This year's week-long campaign includes guidance for health professionals on talking to patients about condoms.

It might sound a bit basic, but apparently the biggest cause of condom failure is either splitting or slipping off. And the majority of people don't know that there are a range of sizes of condom available that could help to solve these problems.

Yet perhaps this shouldn't come as a great surprise, given the state of sexual education and sexual health awareness in the UK.

Earlier, this year, a poll of UK adults, conducted by MORI for the National Aids Trust, revealed that, despite increases in HIV infections, people are less aware of how the virus is transmitted than they were five years ago.

There was a drop in the number of people who knew that HIV can be passed on by two men having sex without a condom.

The number of people who knew that HIV could be passed on through heterosexual sex without a condom dropped by 12%.

And some people still believe that HIV can be passed on by spitting (7%), kissing (4%) or toilet seats (2%), while 8% of people had no idea at all how HIV was transmitted (up from 2% in 2000).

"We were shocked to discover that, while HIV is increasing in the UK, people know less about the risks than they did five years ago, and continue to practice unsafe sex," said National Aids Trust chief executive Deborah Jack.

The poll also found that, in London, where HIV rates are highest, knowledge of transmission routes was lower than anywhere else in the country – only 69% knew that HIV could be passed on through sex without a condom between two men.

And 15% of people who have had a new sexual partner in the last two years would rarely or never use a condom with that new partner.

It's a fair bet that similar levels of knowledge apply to sexually transmitted diseases other than HIV.
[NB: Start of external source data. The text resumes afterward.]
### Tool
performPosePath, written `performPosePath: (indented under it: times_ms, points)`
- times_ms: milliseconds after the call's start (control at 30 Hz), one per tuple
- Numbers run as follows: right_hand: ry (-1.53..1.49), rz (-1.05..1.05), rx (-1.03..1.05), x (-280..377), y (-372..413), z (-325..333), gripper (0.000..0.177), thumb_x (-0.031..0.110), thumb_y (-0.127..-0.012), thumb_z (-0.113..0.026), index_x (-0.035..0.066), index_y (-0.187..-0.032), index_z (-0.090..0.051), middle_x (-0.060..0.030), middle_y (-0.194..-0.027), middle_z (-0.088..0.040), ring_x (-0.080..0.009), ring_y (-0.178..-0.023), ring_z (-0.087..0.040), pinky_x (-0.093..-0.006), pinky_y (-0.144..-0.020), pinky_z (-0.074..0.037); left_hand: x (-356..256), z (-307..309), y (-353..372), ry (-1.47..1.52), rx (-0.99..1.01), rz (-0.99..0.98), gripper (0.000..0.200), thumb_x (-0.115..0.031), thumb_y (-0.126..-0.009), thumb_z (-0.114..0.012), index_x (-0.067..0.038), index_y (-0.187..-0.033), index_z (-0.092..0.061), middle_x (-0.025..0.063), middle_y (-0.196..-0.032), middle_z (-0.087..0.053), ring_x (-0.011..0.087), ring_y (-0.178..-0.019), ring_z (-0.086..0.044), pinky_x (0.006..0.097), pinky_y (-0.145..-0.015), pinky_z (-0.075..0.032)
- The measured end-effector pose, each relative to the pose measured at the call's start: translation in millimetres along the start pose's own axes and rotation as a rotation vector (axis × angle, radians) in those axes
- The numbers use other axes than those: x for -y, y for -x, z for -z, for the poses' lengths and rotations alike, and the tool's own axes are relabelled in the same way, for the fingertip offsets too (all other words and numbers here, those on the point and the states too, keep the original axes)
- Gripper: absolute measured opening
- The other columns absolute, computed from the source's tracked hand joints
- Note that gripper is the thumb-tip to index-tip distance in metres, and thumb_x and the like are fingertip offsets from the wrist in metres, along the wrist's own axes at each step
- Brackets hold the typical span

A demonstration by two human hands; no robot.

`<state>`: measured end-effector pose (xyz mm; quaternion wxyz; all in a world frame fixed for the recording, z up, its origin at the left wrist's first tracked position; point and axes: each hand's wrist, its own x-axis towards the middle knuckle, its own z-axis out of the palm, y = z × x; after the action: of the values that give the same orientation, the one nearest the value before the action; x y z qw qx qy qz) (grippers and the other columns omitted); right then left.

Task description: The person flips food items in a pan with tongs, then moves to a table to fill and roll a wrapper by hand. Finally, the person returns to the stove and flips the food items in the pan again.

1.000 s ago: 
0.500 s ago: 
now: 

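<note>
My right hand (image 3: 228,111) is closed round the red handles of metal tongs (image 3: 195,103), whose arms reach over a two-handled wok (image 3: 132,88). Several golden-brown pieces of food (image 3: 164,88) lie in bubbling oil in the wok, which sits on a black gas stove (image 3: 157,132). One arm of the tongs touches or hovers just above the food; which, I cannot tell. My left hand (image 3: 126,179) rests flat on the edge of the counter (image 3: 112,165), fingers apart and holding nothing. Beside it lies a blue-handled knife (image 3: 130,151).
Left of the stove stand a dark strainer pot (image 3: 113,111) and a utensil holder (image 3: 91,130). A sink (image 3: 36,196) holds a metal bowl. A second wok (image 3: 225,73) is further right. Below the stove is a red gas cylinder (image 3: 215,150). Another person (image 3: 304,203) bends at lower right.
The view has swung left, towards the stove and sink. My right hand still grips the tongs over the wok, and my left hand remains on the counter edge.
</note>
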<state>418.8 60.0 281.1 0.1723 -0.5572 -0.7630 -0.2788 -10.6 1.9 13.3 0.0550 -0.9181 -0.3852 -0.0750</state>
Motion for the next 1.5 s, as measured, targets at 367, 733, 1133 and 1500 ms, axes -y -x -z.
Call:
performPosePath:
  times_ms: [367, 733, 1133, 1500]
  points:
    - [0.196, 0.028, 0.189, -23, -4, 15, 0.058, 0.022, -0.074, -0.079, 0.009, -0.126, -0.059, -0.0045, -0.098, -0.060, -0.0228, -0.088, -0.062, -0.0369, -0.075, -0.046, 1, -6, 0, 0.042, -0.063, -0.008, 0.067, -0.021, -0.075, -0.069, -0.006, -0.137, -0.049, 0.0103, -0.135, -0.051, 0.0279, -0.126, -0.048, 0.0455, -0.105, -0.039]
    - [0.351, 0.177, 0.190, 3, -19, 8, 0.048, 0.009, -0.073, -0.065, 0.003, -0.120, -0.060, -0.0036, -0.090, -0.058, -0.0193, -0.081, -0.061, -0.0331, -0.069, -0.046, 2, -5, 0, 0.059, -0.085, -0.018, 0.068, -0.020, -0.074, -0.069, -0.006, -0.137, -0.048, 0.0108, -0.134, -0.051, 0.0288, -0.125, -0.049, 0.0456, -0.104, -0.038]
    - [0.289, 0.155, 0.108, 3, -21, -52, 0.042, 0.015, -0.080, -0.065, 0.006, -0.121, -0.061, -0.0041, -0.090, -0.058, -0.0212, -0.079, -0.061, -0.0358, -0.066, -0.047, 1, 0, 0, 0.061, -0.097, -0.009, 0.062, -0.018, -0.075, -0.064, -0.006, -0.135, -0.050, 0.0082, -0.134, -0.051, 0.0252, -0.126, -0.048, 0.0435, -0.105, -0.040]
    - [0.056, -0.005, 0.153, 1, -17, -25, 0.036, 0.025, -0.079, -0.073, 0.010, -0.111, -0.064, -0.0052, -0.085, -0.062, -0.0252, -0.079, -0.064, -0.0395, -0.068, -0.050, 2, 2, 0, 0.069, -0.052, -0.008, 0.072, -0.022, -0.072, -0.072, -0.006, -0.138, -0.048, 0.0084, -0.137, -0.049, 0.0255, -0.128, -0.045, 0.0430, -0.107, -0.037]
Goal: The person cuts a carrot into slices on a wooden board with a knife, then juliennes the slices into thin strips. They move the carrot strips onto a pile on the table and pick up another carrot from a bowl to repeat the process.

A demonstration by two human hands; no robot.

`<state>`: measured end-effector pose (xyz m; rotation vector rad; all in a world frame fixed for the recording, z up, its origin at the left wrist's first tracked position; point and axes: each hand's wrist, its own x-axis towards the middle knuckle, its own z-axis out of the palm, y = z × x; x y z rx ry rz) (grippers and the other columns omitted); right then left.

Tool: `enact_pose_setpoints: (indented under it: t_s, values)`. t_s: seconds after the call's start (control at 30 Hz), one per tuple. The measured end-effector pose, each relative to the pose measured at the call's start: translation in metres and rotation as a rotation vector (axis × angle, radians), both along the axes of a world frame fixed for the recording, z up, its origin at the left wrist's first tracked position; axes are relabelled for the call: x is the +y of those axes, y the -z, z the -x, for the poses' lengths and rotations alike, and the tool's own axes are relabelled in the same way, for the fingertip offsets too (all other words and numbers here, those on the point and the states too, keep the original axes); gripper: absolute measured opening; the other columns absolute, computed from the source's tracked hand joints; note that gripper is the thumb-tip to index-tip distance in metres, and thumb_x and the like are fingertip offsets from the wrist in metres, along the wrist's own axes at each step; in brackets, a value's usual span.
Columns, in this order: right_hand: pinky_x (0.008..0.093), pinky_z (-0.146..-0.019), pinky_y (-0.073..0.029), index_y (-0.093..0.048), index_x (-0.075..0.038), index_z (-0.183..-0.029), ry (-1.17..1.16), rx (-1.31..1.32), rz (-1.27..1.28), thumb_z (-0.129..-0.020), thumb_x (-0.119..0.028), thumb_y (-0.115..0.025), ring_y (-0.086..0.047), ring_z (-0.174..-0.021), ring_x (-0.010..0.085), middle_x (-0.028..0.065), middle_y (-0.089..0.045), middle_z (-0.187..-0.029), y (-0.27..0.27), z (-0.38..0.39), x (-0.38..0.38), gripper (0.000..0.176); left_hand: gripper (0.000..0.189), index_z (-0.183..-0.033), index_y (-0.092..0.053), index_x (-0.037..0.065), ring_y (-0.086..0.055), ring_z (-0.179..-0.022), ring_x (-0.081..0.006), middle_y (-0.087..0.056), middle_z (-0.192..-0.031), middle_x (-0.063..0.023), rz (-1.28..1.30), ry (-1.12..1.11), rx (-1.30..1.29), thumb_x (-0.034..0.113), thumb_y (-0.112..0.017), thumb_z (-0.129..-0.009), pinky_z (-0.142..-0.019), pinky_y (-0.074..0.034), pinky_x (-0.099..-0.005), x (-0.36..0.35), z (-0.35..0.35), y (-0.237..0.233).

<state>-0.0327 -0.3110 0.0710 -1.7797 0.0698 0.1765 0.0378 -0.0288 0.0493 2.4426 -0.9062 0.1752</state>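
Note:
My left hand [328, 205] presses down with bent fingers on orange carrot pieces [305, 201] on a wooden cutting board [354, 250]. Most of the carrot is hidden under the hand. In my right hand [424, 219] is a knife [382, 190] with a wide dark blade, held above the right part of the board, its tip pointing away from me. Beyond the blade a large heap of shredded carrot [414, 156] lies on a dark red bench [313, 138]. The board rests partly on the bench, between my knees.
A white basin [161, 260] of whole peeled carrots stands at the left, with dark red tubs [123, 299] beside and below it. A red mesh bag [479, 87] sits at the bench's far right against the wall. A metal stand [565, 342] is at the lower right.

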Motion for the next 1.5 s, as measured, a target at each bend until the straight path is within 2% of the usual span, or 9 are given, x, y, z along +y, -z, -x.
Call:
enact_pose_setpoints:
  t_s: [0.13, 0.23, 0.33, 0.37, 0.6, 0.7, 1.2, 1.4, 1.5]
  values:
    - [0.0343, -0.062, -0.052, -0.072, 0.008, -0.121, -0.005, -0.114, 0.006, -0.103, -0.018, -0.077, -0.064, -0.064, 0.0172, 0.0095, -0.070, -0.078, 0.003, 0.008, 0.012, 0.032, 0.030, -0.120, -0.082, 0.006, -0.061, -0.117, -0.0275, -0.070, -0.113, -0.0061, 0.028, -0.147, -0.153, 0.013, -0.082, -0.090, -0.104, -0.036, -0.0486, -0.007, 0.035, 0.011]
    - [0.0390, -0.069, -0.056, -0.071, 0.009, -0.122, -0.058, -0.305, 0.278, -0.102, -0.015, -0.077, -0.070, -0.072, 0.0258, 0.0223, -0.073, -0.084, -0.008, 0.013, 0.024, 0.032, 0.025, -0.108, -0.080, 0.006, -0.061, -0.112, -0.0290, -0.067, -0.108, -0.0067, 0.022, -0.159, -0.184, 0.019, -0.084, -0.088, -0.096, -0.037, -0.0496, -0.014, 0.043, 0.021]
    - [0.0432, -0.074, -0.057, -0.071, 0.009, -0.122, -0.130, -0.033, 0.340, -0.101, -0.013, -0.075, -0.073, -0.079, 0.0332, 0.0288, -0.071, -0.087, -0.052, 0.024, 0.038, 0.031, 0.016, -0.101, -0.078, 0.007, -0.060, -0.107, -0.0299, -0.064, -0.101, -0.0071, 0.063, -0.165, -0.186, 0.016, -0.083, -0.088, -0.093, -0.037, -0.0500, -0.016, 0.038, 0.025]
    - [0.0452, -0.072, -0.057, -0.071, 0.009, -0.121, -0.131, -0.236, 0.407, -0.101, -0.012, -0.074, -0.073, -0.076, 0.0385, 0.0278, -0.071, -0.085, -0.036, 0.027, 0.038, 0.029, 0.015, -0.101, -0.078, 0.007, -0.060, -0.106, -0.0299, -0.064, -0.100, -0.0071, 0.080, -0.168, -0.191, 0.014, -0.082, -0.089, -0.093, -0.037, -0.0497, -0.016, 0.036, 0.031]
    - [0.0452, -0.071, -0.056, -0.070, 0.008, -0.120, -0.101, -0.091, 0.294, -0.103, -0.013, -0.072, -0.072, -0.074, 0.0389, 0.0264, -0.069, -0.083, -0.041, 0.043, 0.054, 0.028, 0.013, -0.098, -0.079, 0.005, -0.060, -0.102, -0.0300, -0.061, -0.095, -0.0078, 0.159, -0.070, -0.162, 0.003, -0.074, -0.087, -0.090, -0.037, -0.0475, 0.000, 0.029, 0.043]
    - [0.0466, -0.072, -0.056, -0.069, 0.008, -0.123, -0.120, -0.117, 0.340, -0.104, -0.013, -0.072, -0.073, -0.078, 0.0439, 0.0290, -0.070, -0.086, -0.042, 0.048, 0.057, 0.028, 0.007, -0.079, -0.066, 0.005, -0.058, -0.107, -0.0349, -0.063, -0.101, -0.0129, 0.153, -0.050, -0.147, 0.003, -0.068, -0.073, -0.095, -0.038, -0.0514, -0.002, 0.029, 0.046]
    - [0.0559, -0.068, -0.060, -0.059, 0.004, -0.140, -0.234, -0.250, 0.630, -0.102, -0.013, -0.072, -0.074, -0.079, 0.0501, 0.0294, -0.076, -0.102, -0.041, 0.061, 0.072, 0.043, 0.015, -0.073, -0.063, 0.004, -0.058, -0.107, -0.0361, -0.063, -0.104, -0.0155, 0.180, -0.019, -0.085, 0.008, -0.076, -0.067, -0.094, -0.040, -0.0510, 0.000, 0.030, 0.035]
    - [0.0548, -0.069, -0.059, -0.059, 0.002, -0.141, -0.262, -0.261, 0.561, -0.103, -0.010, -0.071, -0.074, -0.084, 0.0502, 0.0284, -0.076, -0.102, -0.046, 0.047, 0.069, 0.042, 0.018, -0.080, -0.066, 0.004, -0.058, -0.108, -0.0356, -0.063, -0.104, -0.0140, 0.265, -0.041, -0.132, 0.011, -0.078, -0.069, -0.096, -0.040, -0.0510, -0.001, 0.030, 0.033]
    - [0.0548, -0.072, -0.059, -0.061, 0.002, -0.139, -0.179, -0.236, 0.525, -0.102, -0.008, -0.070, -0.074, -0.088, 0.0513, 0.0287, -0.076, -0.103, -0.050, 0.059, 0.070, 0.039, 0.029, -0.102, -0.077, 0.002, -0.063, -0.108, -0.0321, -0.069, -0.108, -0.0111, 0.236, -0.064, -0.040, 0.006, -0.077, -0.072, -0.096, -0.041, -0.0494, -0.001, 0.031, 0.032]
But levels of ignorance are not restricted to STDs. Another survey a couple of years ago showed that some young people still believe that you can't get pregnant the first time you have sex – at least not if you 'do it' on top of a telephone directory.

The government has promised much in the way of sex education and health but has reneged.

Schools can still decide what bits of the sex education curriculum they want to teach and which they don't. This is particularly the case in religious schools – despite the evidence of the failure to stop STDs of the US 'abstinence' schemes that George W Bush has been spending millions of taxpayers' dollars on.

And the UK government is also failing on sexual health provision.

Although Chancellor Gordon Brown cut VAT on condoms earlier this year – brownie points (so to speak) for that – Londoners have been given a slap in the face with the news that the city's HIV clinics have been told that they will be given no more money to pay for treatments and care in the current financial year, beyond 4% to cover inflation. This is despite patient numbers being projected to rise by 11% next year.

Why? Because the government is so wedded to the privatisation of the health service, and slapping artificial time limits and budgets on service providers.

In the spring, NHS bosses sliced 3% off the budget of every primary care trust in Greater London in order to pay for the debts of some.

Research by the BBC found that Kensington and Chelsea Primary Care Trust is £20m in the red and Hillingdon PCT £25m.

Yet the two largest HIV clinics in London owe nothing: the Royal Free Hospital has broken even, while the Chelsea and Westminster Hospital has £1.2m in the bank.

So PCTs that have worked hard to make savings, like these, could lose jobs. Health unions reacted furiously, accusing the Department of Health of "blind panic" that would only save about £4m of the £7m needed to fund new treatments.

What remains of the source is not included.